Shell designed the Olympus as a tension leg platform, which provides a large enough deck to process oil on deck. The Olympus will be Shells sixth tension leg platform and its largest to date. It will operate in the Mars Field at a water depth of about 3,000 feet. Shell owns 72.5 percent of the development and is the operator, and BP is a 28.5 percent owner.
Shell plans to use the Olympus to add a six-well subsea development West Boreas/South Deimos in the Mars field. The federal government approved Shells Olympus exploration plan at the end of 2011. The project extends the life of the Mars Field to at least 2050, Shell said.
I would not like to be in heavy seas on that thing
Just think about this load in heavy seas.
I’ll make a wild-eyed guess that they planned their voyage VERY carefully. I’ll make another wild-eyed guess that it doesn’t fit through the Panama Canal ...
With a two month long journey, it is difficult to be assured you won’t see heavy seas.
Then there was the time in my own ship driving days when I realized that the only weather forecasts my ship was getting were a repeat of what we had just passed to the Fleet Weather Center.
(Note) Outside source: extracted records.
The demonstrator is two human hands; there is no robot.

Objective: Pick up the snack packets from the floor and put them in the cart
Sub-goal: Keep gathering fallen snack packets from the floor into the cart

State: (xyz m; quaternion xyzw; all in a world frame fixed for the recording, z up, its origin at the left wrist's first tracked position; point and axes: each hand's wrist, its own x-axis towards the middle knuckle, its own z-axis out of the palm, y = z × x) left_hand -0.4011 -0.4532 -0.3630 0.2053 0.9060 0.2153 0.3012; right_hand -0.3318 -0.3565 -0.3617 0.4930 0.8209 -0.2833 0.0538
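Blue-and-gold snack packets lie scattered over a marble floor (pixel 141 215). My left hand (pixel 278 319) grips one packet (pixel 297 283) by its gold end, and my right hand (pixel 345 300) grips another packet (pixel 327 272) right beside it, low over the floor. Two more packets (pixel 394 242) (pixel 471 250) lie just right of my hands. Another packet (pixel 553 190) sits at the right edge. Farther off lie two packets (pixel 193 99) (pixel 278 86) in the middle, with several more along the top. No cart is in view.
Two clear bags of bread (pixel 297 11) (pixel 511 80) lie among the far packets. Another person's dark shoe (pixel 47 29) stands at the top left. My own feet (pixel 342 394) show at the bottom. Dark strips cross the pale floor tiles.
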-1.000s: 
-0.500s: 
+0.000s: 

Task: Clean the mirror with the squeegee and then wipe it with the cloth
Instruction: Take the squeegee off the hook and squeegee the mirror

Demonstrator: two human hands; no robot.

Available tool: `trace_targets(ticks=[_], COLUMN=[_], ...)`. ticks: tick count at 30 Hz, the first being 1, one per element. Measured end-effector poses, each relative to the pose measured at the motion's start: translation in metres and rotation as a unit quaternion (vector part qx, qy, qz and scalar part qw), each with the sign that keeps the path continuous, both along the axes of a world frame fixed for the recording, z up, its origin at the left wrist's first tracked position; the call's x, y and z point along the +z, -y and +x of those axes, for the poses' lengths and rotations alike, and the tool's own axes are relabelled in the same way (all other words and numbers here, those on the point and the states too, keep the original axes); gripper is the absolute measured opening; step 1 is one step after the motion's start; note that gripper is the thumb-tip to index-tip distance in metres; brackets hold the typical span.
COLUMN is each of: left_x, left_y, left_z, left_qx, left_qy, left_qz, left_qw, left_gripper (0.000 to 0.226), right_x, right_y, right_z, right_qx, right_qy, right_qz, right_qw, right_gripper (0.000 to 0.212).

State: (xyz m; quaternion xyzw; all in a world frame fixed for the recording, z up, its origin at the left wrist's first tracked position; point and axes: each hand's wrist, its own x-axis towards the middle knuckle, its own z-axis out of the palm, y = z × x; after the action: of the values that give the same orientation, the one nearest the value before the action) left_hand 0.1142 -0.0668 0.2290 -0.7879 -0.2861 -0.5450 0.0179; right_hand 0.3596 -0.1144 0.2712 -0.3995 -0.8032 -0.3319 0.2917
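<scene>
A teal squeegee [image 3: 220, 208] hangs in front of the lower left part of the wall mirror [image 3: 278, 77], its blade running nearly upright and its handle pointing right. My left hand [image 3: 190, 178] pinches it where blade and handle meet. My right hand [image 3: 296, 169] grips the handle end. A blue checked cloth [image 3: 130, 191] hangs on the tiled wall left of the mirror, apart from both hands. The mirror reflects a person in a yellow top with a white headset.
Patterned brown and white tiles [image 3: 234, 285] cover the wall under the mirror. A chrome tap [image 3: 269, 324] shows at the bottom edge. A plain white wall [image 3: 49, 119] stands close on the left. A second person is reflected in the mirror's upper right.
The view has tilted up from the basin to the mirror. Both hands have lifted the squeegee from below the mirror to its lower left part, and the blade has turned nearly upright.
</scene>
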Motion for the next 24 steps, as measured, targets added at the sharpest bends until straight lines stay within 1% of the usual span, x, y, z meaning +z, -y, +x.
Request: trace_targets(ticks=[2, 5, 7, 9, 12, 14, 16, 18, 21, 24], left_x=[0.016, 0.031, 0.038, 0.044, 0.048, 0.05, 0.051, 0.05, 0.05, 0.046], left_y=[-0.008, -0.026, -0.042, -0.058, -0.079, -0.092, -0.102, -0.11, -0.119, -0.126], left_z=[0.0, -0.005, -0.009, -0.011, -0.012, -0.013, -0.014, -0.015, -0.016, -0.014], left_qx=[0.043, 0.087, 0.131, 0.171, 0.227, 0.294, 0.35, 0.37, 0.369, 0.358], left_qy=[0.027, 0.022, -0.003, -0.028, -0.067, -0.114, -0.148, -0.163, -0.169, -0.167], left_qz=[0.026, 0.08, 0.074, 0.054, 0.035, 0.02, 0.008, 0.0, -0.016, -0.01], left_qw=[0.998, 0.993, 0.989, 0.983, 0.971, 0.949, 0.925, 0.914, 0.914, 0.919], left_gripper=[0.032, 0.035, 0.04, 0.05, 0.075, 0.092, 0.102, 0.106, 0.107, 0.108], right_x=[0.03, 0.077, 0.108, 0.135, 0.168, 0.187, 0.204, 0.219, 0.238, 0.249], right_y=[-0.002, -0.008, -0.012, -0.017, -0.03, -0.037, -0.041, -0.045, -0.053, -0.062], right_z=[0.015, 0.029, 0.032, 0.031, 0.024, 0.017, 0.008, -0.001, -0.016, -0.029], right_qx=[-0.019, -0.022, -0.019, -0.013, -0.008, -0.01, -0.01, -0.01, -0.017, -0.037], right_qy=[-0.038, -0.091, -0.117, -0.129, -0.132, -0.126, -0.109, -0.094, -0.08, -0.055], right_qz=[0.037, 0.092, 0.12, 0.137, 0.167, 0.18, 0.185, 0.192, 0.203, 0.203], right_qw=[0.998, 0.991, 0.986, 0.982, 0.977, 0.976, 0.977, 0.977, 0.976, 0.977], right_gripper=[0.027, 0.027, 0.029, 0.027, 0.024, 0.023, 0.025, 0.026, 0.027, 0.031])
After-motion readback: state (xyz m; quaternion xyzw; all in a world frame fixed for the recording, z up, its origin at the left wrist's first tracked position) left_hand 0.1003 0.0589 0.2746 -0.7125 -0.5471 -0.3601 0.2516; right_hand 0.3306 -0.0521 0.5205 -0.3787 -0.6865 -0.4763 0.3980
That'll make you feel kinda lonely....
I just went and looked at Dockwise website amazing fleet of vessels
Cape horn must of been fun
So ... guys ... tell me something I don't know!!!
Nothing quite like being the test pilot.
What sort of weather/waves do you think that beast could handle?
I don’t know if it helps or hurts, but this type of ship can lower itself deeper into the water lowering the center of gravity.
Tell me again why the underemployed US taxpayer is paying for 30,000 troops to defend a country that now has the industrial ability to make and deliver something such as this?
Because we have security interest in that part of the world.
Do you think if they were not in Korea we would or should get rid of all those military personnel and their equipment?
I’ll bet that vessel is very stable in heavy seas. Looks like a HUGE catamaran to me.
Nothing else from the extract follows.